An exhibit recreating Osama bin Laden’s last known address in 3D has been shortlisted for the ever-controversial, designed-to-shock Turner Prize.
So far, critics seem to be focusing on how tame "The House of Osama bin Laden" is, at least compared to Damien Hirst's animals pickled in formaldehyde. Has the Prize entered a new, "mature" era?
In my opinion, not.
The most instructive writing on the exhibit appeared in The Observer in late 2003, when “Osama’s House” was being shown in the Imperial War Museum in London.
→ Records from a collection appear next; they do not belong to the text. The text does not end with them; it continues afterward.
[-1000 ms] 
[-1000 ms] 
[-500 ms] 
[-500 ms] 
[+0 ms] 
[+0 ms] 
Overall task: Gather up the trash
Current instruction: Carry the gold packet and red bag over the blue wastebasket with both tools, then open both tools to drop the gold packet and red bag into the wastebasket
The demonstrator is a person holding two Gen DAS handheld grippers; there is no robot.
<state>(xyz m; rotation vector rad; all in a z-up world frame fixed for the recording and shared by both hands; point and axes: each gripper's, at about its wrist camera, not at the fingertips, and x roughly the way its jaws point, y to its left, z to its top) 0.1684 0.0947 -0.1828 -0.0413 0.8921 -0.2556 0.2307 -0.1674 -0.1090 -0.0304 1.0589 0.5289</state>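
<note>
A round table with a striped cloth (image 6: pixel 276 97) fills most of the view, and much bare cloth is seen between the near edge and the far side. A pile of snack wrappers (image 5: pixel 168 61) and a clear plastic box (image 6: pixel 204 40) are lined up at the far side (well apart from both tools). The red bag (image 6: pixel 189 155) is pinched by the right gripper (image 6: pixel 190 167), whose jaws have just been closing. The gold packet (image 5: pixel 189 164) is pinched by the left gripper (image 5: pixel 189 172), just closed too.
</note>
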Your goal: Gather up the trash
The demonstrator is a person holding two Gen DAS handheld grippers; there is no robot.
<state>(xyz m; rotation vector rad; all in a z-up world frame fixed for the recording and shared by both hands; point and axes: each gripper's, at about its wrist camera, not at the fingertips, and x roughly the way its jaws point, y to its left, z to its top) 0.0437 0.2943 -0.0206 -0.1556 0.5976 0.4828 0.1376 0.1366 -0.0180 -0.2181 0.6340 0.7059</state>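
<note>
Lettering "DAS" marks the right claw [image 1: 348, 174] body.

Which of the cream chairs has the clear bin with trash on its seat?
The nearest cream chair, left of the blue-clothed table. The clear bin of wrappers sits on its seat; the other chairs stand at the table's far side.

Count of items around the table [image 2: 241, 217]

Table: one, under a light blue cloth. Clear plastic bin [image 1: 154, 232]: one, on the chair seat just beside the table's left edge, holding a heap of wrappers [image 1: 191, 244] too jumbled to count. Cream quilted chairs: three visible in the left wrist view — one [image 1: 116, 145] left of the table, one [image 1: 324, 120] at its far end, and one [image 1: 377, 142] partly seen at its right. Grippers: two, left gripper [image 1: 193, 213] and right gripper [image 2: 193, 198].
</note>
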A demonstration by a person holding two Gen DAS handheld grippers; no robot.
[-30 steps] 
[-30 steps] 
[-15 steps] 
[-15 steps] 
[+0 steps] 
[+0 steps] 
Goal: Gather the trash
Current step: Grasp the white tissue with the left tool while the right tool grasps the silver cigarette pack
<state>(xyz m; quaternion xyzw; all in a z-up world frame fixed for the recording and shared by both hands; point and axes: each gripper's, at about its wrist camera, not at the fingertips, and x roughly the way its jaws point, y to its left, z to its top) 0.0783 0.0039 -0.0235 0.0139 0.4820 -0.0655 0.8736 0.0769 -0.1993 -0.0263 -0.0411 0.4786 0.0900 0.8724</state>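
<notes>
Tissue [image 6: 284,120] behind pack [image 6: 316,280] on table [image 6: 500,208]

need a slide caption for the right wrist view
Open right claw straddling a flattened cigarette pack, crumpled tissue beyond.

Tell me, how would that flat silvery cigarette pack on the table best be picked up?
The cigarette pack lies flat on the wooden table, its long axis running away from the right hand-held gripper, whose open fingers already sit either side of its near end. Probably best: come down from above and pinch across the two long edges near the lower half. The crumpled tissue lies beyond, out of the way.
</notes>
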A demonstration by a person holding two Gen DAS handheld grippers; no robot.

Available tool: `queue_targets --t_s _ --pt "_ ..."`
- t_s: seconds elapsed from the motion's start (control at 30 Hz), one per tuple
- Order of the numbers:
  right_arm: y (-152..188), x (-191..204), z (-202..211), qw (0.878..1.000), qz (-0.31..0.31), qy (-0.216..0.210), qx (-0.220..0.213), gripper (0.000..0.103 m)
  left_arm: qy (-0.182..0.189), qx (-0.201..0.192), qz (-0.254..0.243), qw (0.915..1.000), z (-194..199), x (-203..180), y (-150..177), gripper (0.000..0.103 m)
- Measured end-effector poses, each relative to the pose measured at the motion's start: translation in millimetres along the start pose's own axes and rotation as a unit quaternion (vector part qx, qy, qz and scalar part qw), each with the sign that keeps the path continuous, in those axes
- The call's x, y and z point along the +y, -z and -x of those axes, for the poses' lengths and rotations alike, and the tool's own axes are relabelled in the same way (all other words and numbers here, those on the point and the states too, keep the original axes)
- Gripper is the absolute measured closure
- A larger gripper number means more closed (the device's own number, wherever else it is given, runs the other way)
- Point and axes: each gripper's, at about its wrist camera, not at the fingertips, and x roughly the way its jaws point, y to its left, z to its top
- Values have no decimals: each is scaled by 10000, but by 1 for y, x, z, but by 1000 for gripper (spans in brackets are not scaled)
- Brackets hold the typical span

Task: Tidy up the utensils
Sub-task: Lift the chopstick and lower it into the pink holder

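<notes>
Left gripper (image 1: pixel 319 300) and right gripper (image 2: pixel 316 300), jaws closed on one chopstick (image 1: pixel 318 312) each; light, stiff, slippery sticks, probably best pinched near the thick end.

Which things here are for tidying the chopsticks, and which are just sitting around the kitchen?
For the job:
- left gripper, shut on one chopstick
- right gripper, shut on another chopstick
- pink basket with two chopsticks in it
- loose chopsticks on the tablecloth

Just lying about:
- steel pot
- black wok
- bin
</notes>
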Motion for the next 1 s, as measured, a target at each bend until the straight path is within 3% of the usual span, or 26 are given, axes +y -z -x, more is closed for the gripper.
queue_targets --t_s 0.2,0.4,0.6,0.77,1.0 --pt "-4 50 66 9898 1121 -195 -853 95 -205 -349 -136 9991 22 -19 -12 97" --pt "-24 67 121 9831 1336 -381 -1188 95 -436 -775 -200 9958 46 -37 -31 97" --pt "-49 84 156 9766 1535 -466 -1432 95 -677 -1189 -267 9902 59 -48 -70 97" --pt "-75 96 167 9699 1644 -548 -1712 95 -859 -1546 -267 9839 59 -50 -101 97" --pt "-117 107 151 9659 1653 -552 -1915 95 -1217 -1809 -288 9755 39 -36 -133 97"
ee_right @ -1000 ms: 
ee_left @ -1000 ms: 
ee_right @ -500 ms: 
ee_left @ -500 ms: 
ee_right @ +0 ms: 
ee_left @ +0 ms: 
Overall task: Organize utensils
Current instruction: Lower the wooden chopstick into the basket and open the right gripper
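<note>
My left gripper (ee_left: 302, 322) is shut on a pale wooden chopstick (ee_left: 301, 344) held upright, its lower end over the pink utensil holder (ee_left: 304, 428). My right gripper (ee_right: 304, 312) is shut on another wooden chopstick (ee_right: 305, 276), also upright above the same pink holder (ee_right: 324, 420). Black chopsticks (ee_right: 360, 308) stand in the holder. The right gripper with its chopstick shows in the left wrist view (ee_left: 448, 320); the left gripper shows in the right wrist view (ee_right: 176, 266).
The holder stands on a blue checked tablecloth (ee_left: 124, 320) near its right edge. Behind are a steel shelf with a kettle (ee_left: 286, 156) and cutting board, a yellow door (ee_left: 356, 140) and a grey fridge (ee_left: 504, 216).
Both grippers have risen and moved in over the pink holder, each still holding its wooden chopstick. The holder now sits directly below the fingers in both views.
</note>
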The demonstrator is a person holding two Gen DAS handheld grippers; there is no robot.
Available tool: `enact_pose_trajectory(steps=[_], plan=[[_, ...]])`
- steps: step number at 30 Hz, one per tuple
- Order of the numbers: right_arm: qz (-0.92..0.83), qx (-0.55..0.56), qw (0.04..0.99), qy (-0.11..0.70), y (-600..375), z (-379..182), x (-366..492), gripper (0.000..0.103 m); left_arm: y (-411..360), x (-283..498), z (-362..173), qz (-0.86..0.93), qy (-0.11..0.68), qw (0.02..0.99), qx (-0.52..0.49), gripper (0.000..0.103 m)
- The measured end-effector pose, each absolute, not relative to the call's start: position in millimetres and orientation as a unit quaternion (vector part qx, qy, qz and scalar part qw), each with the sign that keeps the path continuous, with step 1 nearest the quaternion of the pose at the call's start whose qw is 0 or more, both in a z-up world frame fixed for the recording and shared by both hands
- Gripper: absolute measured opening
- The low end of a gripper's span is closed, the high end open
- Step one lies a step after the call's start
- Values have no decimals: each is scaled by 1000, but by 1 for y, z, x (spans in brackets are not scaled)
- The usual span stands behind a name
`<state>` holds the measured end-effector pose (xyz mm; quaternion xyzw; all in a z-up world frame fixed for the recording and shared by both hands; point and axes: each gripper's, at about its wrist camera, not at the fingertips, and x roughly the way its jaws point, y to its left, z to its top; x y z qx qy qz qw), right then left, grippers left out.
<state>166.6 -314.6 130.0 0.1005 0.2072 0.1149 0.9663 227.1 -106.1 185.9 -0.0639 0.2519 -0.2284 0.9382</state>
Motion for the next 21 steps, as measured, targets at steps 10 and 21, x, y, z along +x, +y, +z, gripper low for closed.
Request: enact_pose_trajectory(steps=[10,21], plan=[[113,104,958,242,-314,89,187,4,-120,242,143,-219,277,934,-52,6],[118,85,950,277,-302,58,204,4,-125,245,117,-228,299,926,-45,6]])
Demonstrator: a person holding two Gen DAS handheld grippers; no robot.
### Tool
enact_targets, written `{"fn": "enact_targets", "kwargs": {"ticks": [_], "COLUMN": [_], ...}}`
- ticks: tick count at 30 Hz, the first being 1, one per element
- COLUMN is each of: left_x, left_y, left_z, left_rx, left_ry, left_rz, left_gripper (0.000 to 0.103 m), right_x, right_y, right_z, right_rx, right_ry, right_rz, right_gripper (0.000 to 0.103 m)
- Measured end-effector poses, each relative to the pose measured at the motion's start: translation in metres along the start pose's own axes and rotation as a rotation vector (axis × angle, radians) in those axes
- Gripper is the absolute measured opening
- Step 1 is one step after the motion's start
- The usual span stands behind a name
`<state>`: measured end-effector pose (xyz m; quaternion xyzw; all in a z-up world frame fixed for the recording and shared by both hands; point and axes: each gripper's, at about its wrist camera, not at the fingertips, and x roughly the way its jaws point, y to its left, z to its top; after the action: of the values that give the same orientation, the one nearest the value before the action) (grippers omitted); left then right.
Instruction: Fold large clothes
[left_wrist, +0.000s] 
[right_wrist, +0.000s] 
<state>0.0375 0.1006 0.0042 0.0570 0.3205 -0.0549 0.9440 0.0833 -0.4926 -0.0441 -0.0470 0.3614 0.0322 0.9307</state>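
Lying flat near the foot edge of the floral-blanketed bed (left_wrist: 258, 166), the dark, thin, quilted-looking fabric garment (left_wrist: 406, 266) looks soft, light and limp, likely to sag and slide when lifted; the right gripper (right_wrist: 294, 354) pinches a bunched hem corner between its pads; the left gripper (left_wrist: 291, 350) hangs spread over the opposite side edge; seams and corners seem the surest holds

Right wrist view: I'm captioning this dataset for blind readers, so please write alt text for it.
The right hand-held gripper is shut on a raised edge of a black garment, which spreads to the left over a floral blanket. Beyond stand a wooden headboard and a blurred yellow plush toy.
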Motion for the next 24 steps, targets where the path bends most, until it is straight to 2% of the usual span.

According to Ben Langlands, one of two men responsible for the piece of so-called art,
'In a way, it's about bin Laden’s absence more than anything... He is now this unseen presence who, in many ways, is more powerful now than when he was visible. In a way, the house is a metaphor for bin Laden, a Scarlet Pimpernel figure.'

The comparison to the fictional Scarlet Pimpernel is unfortunate; while he was “darned, elusive,” rather like bin Laden, Baroness Orczy’s hero of the French Revolution was famous for saving people, not killing them. Langland’s words betray a subconscious element of admiration for bin Laden; could it be that Langlands sees in the murderer something of the Pimpernel’s dashing adventure?
Adds Nikki Bell, the second “artist”,
'People are always interested in visiting places where certain people lived. They want to go to a house where someone lived in order to somehow explore that life.'

The trouble is, bin Laden isn’t just “certain people.” He’s an evil, mass-murdering terrorist; nosing around his former haunts, which don’t contain any of trace of his presence anyway, won’t solve the bin Laden enigma. The way Bell is talking, you would think bin Laden’s house was just one more stop on the Hollywood Celebrity House Tour.
This is why this piece is almost dangerous: it turns bin Laden, the epitomy of evil, into just another famous star, whose disappearing act makes him exciting, kind of Romantic. We are meant to feel a thrill at being up close and personal, in bin Laden's personal space, in awe of his celebrity – while his evil, if remembered at all, seems more and more banal.
The Turner Prize has long been sensationalist and tasteless; I have no doubt “Osama’s House” will win. But don’t go see it when it does.